Lookin for input on what would be a good all around coastal fly rod, length,weight, handle style, fighting butt or not, # of pieces?
Thanks


----------



## THE JAMMER (Aug 1, 2005)

9 foot, 8 weight, no fighting butt, 4 piece, handle style your choice.

If you want to go offshore, just change to a 10 weight maybe with a fighting butt, but not necessary.

THE JAMMER WWW.THEJAMMERII.COM


----------



## squidmotion (Apr 5, 2007)

i would look at a TFO 8wt... good rods, good price... 
i prefer the fighting butt.... a reel with a good drag, and 2pc rods, however, 4pc rods are very good as well....


----------



## coxhw (Jun 7, 2007)

I've got a Tempel Fork and love it. 4pc-8wt


----------



## Stuart (May 21, 2004)

I have a 9' Temple Fork, 8wt with a fighting butt with a TFO 340 reel.


----------



## d-donaghue (Oct 30, 2007)

i have the tfo 8wt ticrx series 9 foot . its a good rod that must be forgiving because im still learning the ropes of this type of fishing and havent gone crazy yet...


----------



## Silverfox1 (Feb 21, 2007)

Thanks for the input. How about a price range?


----------



## JIM COLLINS (Sep 30, 2008)

*TFO PRICE RANGE*

TFO ranges in price from around 150-275. The TICRX is 250. We have them in stock here at ifly. Check our banner add here at 2cool.


----------



## NW80 (Apr 26, 2006)

"FOX", just go into iFLY and let Jim set you up. He's a very knowlegable guy and can direct you in the best way.


----------



## Animal Chris (May 21, 2004)

Silverfox, if you're not in a big hurry, Fishing Tackle Unlimited (Gulf Freeway Store) will be holding their annual Fly Fishing Expo on Saturday December 13. At this event, you'll be able to try out a bunch of different rods, get some good pointers from guides and manufacturers and casting tips from World Casting Champ Steve Rajeff. Might be worth a drive down the Gulf Freeway. Here is a link to the event.
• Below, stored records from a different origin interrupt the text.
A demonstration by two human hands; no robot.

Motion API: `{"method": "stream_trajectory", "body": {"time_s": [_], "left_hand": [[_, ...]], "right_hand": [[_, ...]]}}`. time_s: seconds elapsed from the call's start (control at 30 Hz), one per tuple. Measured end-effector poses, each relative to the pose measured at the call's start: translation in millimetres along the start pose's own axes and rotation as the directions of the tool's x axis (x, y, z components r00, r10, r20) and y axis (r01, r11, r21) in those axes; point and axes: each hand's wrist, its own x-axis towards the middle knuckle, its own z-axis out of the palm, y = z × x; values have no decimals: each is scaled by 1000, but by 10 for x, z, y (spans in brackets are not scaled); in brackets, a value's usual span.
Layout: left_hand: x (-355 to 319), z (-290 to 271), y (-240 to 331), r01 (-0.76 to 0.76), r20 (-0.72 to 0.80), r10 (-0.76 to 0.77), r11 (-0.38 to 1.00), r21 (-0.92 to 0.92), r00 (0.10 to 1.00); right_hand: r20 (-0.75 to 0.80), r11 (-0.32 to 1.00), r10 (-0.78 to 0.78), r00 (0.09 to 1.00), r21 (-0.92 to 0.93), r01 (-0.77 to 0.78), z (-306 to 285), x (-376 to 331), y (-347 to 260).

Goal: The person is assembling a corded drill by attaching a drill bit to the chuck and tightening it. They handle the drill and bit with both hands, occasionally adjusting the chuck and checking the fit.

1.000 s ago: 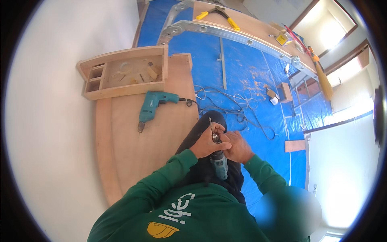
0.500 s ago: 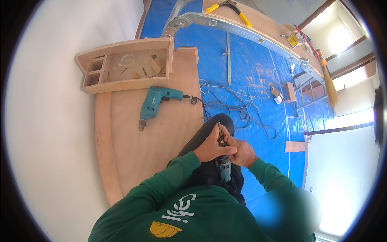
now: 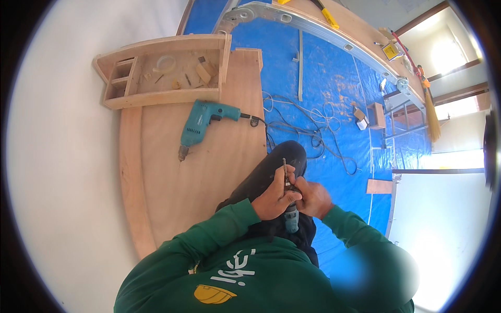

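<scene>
In front of my body, over my dark trouser leg, a small teal-and-black power drill (image 3: 291, 222) points away from me. A thin drill bit (image 3: 285, 166) stands out from its front end. My left hand (image 3: 275, 196) is closed around the front of the drill, fingers near the bit. From the other side my right hand (image 3: 312, 197) grips the same dark front part, slightly blurred. Where the hands meet, the chuck is mostly hidden. To the left, a larger teal corded drill (image 3: 204, 123) lies on a wooden board, its chuck toward me.
A wooden tray (image 3: 162, 100) with a tape roll (image 3: 165, 64) and small bits sits on the plywood board (image 3: 209, 172). Cables (image 3: 308, 128) lie loosely coiled on the blue sheet (image 3: 334, 83). Beyond are a metal ladder frame (image 3: 318, 35), a broom (image 3: 431, 117) and small boxes (image 3: 374, 115).
The view has shifted slightly, so the tray and corded drill sit higher. Both hands remain on the small drill, with my right hand shifting slightly at its front.
</scene>
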Motion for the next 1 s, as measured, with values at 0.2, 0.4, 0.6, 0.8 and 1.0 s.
{"method": "stream_trajectory", "body": {"time_s": [0.2, 0.4, 0.6, 0.8, 1.0], "left_hand": [[-58, 2, -35, -100, -82, 109, 990, 99, 991], [-64, -45, -23, -58, -114, 60, 998, 14, 992], [172, 161, -59, -92, -185, 58, 979, -180, 981], [461, 201, -123, 93, -49, -127, 897, -432, 991], [495, 127, -119, 125, 65, -109, 745, -655, 992]], "right_hand": [[-81, 996, 94, 992, 10, -93, 152, 20, -193], [-261, 960, 279, 924, 97, -262, 441, -33, -429], [-144, 972, 227, 963, 104, -213, 56, -182, -338], [-319, 943, 330, 888, 155, -295, 181, -640, -355], [-335, 957, 259, 906, -38, -288, 116, -551, -401]]}}
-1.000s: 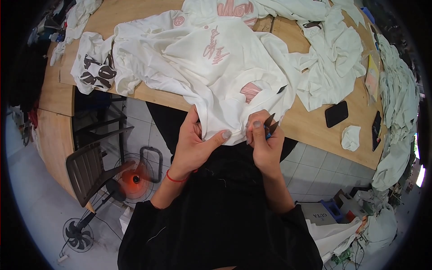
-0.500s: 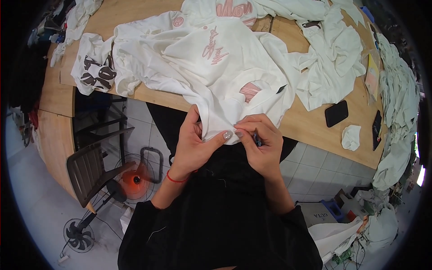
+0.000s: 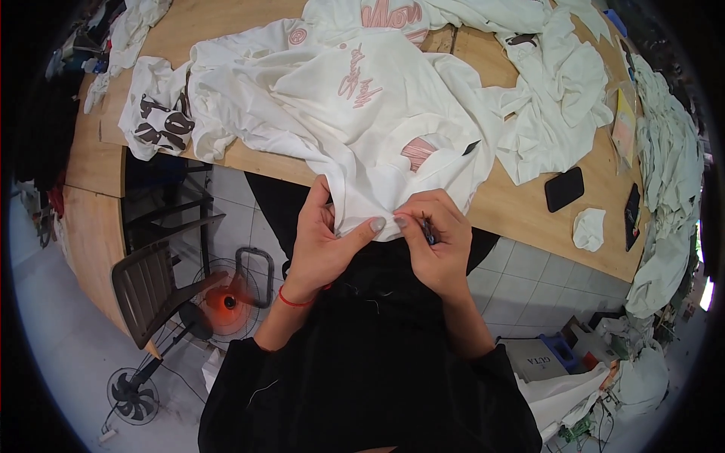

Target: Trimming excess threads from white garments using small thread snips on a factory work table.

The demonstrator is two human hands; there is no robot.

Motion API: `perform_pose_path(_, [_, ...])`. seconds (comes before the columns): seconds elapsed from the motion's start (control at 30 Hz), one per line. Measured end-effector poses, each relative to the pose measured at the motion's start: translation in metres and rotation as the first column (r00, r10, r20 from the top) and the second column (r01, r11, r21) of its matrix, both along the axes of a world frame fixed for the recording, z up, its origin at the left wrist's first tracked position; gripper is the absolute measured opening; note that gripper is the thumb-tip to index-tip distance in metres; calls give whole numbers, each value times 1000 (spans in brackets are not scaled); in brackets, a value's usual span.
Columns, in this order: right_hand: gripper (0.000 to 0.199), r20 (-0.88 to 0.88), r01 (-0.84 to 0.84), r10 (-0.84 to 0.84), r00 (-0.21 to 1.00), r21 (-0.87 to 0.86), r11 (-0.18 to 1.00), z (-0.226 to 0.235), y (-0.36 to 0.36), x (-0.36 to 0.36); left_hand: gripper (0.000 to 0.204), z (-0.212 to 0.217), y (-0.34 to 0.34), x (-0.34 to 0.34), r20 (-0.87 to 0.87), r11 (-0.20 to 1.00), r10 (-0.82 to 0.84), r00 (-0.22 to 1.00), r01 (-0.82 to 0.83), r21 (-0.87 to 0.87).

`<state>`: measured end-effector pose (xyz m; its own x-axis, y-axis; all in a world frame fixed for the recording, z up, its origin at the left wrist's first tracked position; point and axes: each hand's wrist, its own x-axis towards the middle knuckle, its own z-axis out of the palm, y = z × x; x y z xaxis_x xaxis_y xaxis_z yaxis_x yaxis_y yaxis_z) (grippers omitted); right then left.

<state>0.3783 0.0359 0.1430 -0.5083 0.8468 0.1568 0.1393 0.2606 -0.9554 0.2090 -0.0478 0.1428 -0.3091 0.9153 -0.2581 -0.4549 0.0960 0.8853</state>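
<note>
A white garment (image 3: 302, 106) with pink embroidered lettering lies spread on the wooden table, its near part pulled over the front edge toward me. My left hand (image 3: 325, 245), a red string round its wrist, pinches this near part between thumb and fingers. Close beside it, the thumb and forefinger of my right hand (image 3: 442, 245) grip the same cloth. Tucked in the right palm is a small dark tool (image 3: 430, 232), mostly covered by the fingers, so its kind is hidden. A dark tag (image 3: 471, 147) shows near the garment's neck opening.
More white garments (image 3: 555, 106) are heaped on the table (image 3: 521, 219). At its right lie a black phone (image 3: 564, 189), a crumpled white scrap (image 3: 589, 229) and a dark pouch-like item (image 3: 633, 219). A brown chair (image 3: 143, 279) and fans (image 3: 229, 302) stand lower left.
Both hands have shifted very slightly left with the cloth still pinched between them. The garment on the table lies almost as before.
</note>
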Motion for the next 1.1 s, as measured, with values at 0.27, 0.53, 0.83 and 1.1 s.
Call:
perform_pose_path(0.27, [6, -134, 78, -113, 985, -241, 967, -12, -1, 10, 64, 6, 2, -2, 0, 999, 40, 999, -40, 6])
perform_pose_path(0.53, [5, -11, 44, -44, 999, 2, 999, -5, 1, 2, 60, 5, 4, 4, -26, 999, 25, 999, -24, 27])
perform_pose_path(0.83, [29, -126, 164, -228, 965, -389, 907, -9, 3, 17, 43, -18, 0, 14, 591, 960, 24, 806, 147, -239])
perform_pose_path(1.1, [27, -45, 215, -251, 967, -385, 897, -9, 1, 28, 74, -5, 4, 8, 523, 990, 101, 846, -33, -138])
http://www.fishingtackleunlimited.com/ftu/newsapost.22.12.22.0.0.0.sub.18.html

Tight lines, Chris


----------



## davidb (May 10, 2006)

Another rod to check out is the Sage Fli they were a bargain before but now are on close out so an even better deal.
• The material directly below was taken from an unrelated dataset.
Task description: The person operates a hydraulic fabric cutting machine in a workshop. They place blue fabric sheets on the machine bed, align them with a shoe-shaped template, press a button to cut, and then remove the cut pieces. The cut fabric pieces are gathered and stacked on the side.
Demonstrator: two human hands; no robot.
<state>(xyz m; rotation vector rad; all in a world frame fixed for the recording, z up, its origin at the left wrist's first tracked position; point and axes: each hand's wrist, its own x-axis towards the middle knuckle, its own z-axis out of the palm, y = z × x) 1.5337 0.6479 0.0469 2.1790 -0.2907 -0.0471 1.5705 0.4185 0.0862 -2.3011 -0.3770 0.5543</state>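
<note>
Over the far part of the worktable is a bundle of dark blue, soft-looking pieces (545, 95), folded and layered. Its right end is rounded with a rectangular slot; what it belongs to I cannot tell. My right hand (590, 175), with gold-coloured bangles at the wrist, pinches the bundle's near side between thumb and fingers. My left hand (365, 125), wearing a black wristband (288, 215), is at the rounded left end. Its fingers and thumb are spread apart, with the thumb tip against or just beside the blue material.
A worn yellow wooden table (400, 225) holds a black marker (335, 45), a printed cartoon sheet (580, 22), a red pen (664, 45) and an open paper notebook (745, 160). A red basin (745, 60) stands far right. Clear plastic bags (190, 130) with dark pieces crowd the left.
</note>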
I used to think a beginner was better off to start out with a beginners rod, but the last friend I converted changed my thinking.

He didn't know fly rods from pool cues but he would invariably pick top end rods when he was testing several randomly side by side. With a couple of lessons and a few days on the water he was off to a great start, and he won't have to upgrade his rod later. So now I try to steer people away from rods that will eventually limit their casting ability or will need to be replaced in a year or two.

Best thing is to get a lesson and try several rods to see if you feel any differences.

Steve Rajeef is just amazing to watch cast, I may try to make it to the expo just to see him.


----------



## dsim3240 (Nov 12, 2008)

I would suggest an Orvis rod in 8tw four piece. The four piece csst just as will as the two and are easier to stow. As far as price: as much as you can afford. I suggest you buy from Ebay where you can get a good price, and if there is anything wrong with the rod you can send it to Orvis and they will fix it, no questions asked.


----------